Osiris's questions to Horus (D1, above) run like this:
Osiris. What do you think is the best thing?
Horus. To avenge one's parents!
Osiris. Okay. What animal is most useful to a soldier?
Horus thinks for a moment. A horse.
Osiris raises his eyebrows. Why?
Horus. Well, a lion would be better in a pinch, but without a horse, how could you annihilate the fleeing enemy!?
Osiris beams. Yes! You are ready, my son!
I should emphasize how out-of-character this is for Osiris: he is elsewhere described as gentle, charming, laughter-loving, fond of dance, and he went out of his way (as king of Egypt) to civilize the world through pursuation rather than force. Horus, on the other hand, is bloodthirsty and merciless. If you've ever seen a falcon eat, perhaps that's unsurprising, but in terms of the myth, I believe Horus is so determined because there is no half-assing spirituality: if one is to try to ascend, they must devote their whole being to it; if they do not, they cannot become whole, and the soul must be whole to be like Fire, which is indivisible.
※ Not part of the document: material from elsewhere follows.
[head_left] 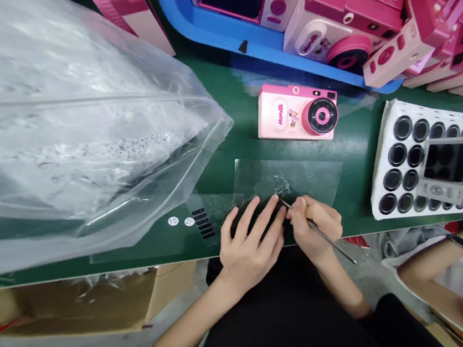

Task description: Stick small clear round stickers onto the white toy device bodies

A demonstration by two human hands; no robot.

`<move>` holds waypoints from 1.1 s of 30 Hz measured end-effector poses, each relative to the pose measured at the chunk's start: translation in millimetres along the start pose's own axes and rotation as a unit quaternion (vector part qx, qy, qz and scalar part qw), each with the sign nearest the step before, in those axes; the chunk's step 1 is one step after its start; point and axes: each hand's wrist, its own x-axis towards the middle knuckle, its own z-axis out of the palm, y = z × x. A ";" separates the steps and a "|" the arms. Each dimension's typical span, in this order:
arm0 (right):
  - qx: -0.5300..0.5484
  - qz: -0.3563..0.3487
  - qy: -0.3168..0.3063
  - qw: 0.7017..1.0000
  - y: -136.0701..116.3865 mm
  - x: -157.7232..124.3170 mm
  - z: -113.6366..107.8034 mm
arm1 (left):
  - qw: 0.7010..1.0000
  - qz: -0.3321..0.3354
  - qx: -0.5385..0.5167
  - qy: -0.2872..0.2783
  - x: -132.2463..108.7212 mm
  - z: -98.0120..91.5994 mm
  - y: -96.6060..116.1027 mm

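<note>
My left hand lies flat with its fingers stretched out, pressing on a dark sheet at the near edge of the green table. My right hand is closed round thin metal tweezers, whose tip meets the sheet beside my left fingertips. A clear plastic film with a faint printed figure lies just beyond both hands. Farther back a pink toy camera rests flat on the table, apart from both hands.
A large clear plastic bag fills the left side. A blue tray with several pink cameras sits at the back. A white tray of black rings stands at the right. Another person's forearm shows at the lower right. Cardboard box below the table.
</note>
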 end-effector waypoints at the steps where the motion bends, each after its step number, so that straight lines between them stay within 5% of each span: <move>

So even though Osiris is, himself, peaceful and gentle, he encourages Horus's resolve of Necessity: after all, Horus is the son of stern-and-severe Isis, too, and having the backbone she furnishes is table stakes for the difficult climb up the mountain. Tiresias says as much to Odysseus, too: "You seek to return home, mighty Odysseus, and home is sweet as honey; but heaven will make your voyage hard and dangerous, because I do not think the Earthshaker will fail to see you and he is furious at you for blinding his son." Odysseus is less bloodthirsty than Horus, but nonetheless resigns himself to his fate: "Alas, Tiresias, if that is the thread which the gods have spun, then I have no say in the matter."
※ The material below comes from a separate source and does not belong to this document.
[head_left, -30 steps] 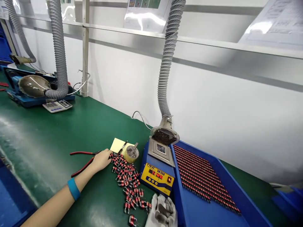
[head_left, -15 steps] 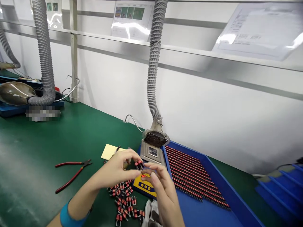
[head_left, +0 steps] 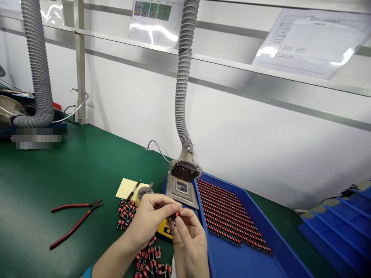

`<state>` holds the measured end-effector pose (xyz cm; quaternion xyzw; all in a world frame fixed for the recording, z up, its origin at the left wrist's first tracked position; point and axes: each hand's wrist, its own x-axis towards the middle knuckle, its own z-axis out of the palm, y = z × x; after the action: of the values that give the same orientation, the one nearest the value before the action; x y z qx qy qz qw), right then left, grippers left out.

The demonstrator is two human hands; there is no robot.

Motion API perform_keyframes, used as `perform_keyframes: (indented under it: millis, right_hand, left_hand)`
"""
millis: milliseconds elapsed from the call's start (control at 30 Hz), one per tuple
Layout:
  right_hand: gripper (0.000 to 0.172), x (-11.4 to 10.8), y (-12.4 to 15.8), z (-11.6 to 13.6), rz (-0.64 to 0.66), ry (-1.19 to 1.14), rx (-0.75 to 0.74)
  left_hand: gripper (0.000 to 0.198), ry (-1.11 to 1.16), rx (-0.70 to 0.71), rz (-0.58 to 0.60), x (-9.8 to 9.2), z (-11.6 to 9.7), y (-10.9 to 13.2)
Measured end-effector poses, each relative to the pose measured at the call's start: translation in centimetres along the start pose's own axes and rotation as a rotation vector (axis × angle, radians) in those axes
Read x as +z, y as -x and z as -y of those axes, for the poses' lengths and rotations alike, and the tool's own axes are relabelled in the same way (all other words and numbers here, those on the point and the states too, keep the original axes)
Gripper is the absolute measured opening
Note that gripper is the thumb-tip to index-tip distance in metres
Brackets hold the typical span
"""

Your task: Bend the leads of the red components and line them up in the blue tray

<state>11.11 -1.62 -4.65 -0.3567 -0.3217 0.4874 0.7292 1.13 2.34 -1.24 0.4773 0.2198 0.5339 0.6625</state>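
My left hand and my right hand meet over the solder pot's front. Between their fingertips is a small red-and-black wire-wound coil, pinched from both sides. Fingers cover most of it. Loose coils of the same kind lie in piles on the green bench under and beside my left forearm. Behind my hands stands the solder pot, a metal-topped box with a small square of shiny metal. Its yellow front panel is partly hidden by my fingers.
Right of my hands, a blue tray holds tight rows of coils. An extraction hood hangs over the pot on a grey hose. Red-handled cutters lie open at left. A yellow notepad, pen and round metal-topped item sit behind the left hand.
My hands have come together, and the right fingers now pinch the coil along with the left. The camera view has shifted slightly to the right.
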Motion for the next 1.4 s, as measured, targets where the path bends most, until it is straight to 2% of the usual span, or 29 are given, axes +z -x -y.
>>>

Then we have the three battles between Horus and Set, only the first of which is really described in any detail. In this part of the myth, I don't think Set is acting as Air itself, but rather as something of a proxy for Strife; this is because Air is separatory from the perspective of Fire, and Horus is "avenging" Osiris. The three battles represent the individual soul transcending each of Earth, Water, and Air, respectively, in the process of returning to its Source. This isn't as straightforward as it seems at first, though, because of a couple structural considerations stemming from how the natures of the four roots. First, Earth and Water are both material and separate out under the influence of Strife simultaneously, so a soul still requires the use of a material body until it has transcended both. Second, Fire is indivisible and descends whole and therefore must reascend whole; this implies that the third battle with Set cannot occur until all souls are ready to transcend Air simultaneously, which is something that only occurs at the end of time, when the cosmos again comes completely under the influence of Love.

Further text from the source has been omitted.